## The task:
Return only the lines of the data below from the line with "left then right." up to and including the line with "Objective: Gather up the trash", exactly as written, with the pictures omitted.
>>>>>
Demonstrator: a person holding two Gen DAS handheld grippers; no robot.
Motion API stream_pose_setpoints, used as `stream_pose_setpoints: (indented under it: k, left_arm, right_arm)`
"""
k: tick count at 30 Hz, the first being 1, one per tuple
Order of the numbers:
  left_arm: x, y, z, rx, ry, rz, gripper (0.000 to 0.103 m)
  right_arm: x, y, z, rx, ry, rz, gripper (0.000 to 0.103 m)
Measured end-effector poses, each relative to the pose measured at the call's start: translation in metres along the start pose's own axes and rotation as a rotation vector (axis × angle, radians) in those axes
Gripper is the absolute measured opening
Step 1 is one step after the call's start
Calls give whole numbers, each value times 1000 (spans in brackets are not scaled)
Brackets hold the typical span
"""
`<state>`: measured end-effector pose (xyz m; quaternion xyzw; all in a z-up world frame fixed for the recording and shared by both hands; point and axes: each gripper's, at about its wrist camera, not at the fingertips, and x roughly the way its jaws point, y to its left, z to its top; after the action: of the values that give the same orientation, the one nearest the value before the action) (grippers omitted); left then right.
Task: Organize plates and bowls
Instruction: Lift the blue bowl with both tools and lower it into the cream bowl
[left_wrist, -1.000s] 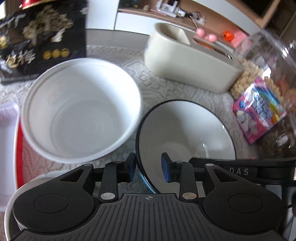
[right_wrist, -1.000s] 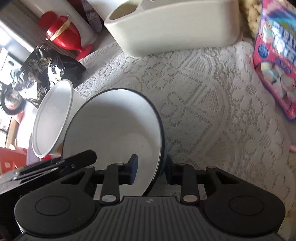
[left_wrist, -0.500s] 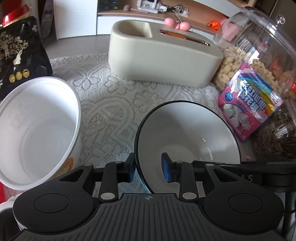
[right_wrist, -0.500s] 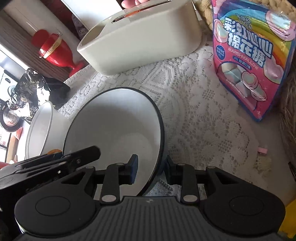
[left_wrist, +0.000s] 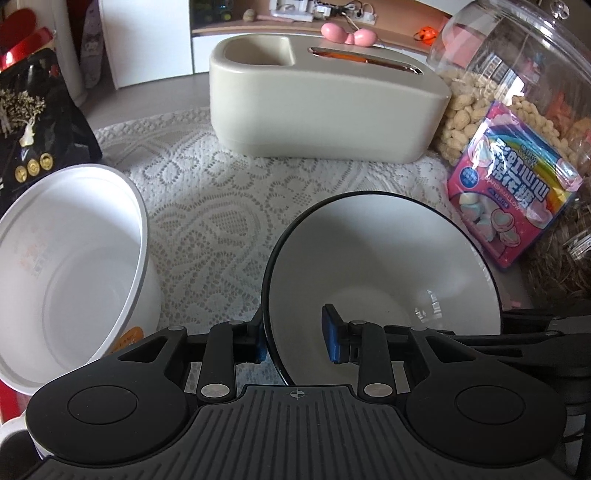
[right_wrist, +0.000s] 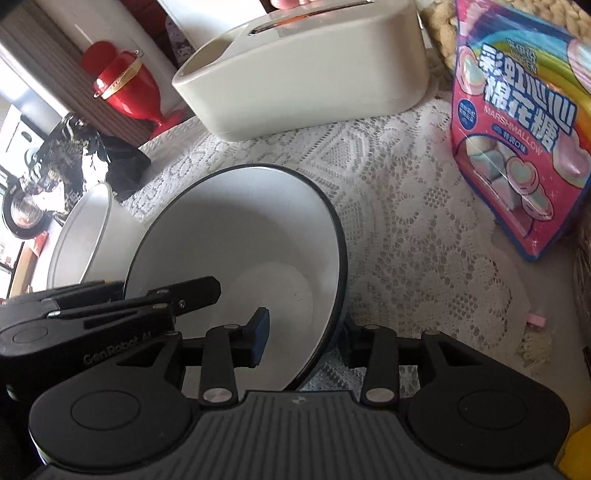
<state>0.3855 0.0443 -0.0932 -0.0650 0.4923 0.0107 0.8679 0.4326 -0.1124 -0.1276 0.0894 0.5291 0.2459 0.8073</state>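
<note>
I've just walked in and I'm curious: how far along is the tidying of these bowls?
Nothing looks stacked yet. In hand is the dark-rimmed bowl: the left gripper and right gripper each straddle its rim above the lace cloth. The right one's jaws are opening, its inner pad already off the bowl, so it seems to be being set down. The white tub beside it stands separate, not yet dealt with.
</note>
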Motion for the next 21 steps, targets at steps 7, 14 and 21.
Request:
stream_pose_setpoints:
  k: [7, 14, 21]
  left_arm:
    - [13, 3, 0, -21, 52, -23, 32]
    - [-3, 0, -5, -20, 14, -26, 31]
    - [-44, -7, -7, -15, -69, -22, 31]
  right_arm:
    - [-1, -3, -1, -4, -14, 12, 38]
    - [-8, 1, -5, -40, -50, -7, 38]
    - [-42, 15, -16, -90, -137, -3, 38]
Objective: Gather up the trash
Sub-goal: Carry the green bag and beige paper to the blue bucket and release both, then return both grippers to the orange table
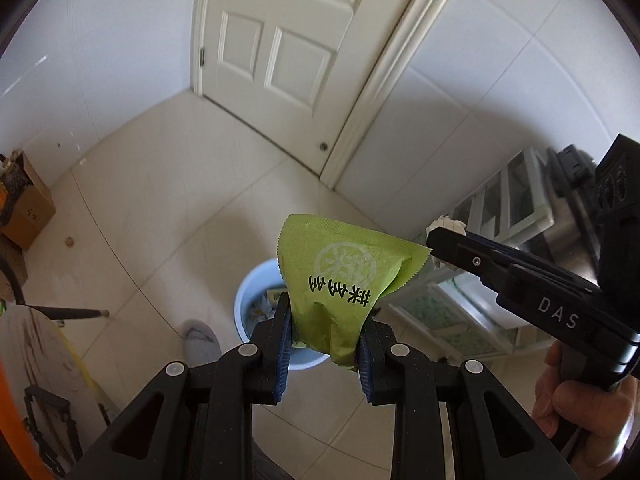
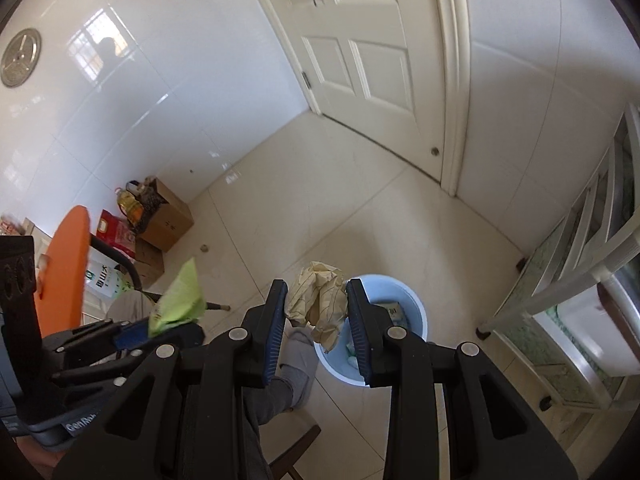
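My left gripper is shut on a green snack wrapper and holds it above a light blue trash bin on the floor. The bin has several bits of trash in it. My right gripper is shut on a crumpled cream paper wad, held above the same bin. In the left wrist view the right gripper reaches in from the right with the paper wad at its tip. In the right wrist view the left gripper and the green wrapper show at lower left.
A white door stands closed ahead, with white tiled walls at both sides. Cardboard boxes and bottles sit by the left wall. An orange-topped table is at left. A white glass-front cabinet stands at right. My grey slipper is beside the bin.
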The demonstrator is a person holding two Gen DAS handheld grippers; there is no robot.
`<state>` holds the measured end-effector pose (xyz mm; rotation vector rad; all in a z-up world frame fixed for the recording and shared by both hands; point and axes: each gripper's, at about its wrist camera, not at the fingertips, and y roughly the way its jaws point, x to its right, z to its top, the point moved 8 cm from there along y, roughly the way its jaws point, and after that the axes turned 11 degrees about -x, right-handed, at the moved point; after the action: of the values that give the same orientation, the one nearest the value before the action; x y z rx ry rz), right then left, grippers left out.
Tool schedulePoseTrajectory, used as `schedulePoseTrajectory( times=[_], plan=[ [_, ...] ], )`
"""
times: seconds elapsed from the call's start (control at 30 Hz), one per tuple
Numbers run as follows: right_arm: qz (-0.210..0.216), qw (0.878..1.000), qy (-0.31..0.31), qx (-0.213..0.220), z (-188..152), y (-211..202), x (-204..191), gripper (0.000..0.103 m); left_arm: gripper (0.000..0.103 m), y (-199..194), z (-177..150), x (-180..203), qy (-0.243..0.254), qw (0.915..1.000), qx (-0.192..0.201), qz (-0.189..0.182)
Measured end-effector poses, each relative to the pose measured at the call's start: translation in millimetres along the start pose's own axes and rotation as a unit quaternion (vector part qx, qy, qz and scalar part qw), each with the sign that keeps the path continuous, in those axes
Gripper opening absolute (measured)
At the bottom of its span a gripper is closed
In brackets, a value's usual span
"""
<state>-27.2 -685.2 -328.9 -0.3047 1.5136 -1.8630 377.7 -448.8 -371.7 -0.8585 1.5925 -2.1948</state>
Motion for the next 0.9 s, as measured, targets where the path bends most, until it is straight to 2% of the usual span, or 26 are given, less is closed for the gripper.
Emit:
schedulePoseTrajectory(
  times=[0.1, 0.2, 0.27, 0.33, 0.4, 0.43, 0.53, 0.57, 0.7, 0.8, 0.9],
  plan=[
    [-0.003, 1.000, 0.014, -0.018, 3, 20, 12, 0.032, 0.026, 22, 15, -6, -0.004, 0.9997, -0.024, -0.002],
    [0.000, 0.999, 0.026, -0.029, 6, 34, 19, 0.033, 0.026, 44, 46, -6, -0.007, 0.9988, -0.049, -0.002],
    [0.001, 0.999, 0.031, -0.035, 9, 44, 23, 0.033, 0.031, 58, 56, -9, -0.009, 0.9977, -0.068, -0.001],
    [0.001, 0.999, 0.038, -0.039, 10, 50, 28, 0.034, 0.049, 70, 66, -14, -0.018, 0.9968, -0.078, 0.002],
    [0.002, 0.998, 0.044, -0.045, 12, 56, 32, 0.036, 0.063, 80, 83, -15, -0.021, 0.9964, -0.081, 0.008],
    [0.004, 0.998, 0.047, -0.047, 12, 58, 34, 0.043, 0.067, 83, 84, -17, -0.023, 0.9961, -0.085, 0.010],
    [0.003, 0.997, 0.064, -0.045, 13, 62, 41, 0.082, 0.075, 95, 99, -18, -0.033, 0.9949, -0.091, 0.028],
    [0.006, 0.997, 0.067, -0.044, 13, 62, 42, 0.088, 0.076, 96, 102, -18, -0.036, 0.9948, -0.090, 0.032],
    [-0.006, 0.996, 0.078, -0.045, 11, 65, 48, 0.103, 0.082, 90, 105, -15, -0.040, 0.9947, -0.076, 0.056],
    [-0.013, 0.995, 0.086, -0.045, 7, 64, 50, 0.103, 0.088, 76, 101, -8, -0.038, 0.9947, -0.056, 0.078],
    [-0.018, 0.995, 0.088, -0.038, 5, 56, 47, 0.103, 0.089, 56, 90, 2, -0.036, 0.9944, -0.035, 0.093]
  ],
)
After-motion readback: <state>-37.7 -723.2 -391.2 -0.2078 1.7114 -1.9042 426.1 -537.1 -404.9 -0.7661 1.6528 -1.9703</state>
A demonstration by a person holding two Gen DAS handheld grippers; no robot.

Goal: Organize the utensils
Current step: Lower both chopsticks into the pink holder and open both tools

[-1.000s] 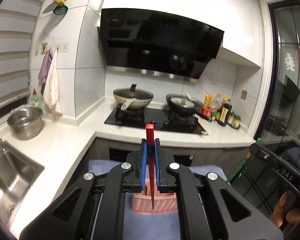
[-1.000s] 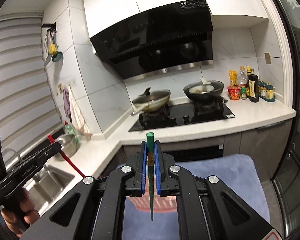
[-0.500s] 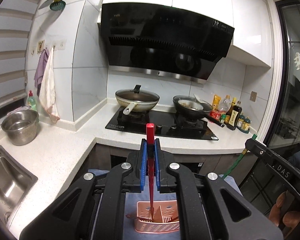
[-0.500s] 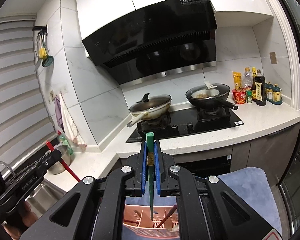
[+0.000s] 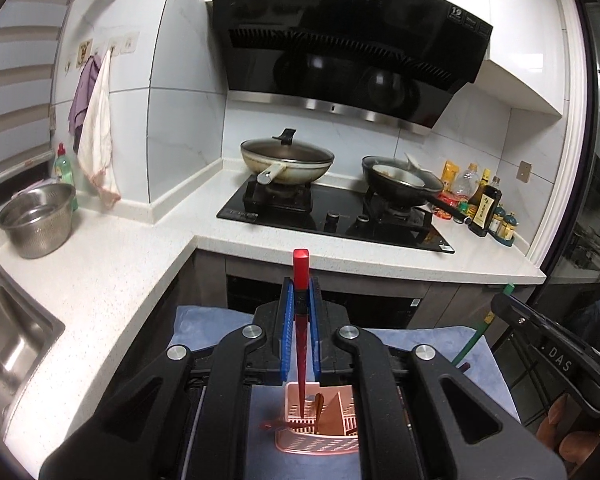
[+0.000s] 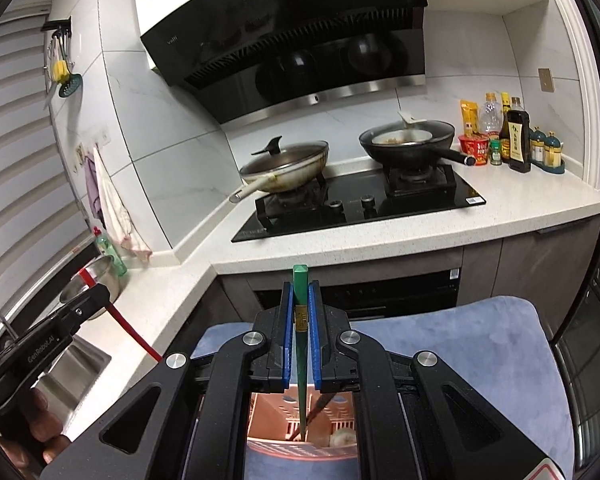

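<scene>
The left gripper (image 5: 300,312) is clamped on a red chopstick (image 5: 300,320), which stands almost upright between the blue pads (image 5: 287,336), with its thick end above them and its thin tip pointing down into a pink utensil basket (image 5: 320,440). The basket sits on a blue cloth (image 5: 204,324) just in front of the white kitchen counter (image 5: 100,272). The right gripper (image 6: 300,312) is closed in the same way on a green chopstick (image 6: 300,340), and its tip also reaches down into the pink basket, which is seen here from above with its dividers. Some dark utensils already lie inside the basket, and a pale round thing is there too, perhaps a spoon, but the view is too partial to be sure. In the right wrist view the left gripper appears at the left edge with the red chopstick slanting below it, held by a hand (image 6: 40,436). Behind, on the black stove (image 5: 332,216), stand a lidded wok (image 5: 286,160) and a dark pan (image 5: 400,180).
</scene>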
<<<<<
## Your solution:
`<state>`: measured end-effector pose (xyz m; quaternion xyzw; all in a z-up world frame fixed for the recording and shared by both hands; point and axes: each gripper's, at about its wrist camera, not at the fingertips, and x roughly the way its jaws point, y to its left, z to its top; after the action: of the values that give the same orientation, the one nearest the value before the action) (grippers omitted); left then right.
Task: Organize plates and bowls
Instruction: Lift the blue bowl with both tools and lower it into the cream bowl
[left_wrist, -1.000s] 
[right_wrist, -1.000s] 
[left_wrist, -0.500s] 
[right_wrist, -0.500s] 
[left_wrist, +0.000s] 
[right_wrist, +0.000s] 
<state>0.3855 0.0443 -0.0932 -0.0650 0.4923 0.0107 0.8679 0.4326 -0.1124 -0.1276 0.0894 0.5291 0.2459 0.8073</state>
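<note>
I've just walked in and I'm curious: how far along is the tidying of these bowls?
Nothing looks stacked yet. In hand is the dark-rimmed bowl: the left gripper and right gripper each straddle its rim above the lace cloth. The right one's jaws are opening, its inner pad already off the bowl, so it seems to be being set down. The white tub beside it stands separate, not yet dealt with.
</note>
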Motion for the next 21 steps, targets at steps 7, 14 and 21.
Request:
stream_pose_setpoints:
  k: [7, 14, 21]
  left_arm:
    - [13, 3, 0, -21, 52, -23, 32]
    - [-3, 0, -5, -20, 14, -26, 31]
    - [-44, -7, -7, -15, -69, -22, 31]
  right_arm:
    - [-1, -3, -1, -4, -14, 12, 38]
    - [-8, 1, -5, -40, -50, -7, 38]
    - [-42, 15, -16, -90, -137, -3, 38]
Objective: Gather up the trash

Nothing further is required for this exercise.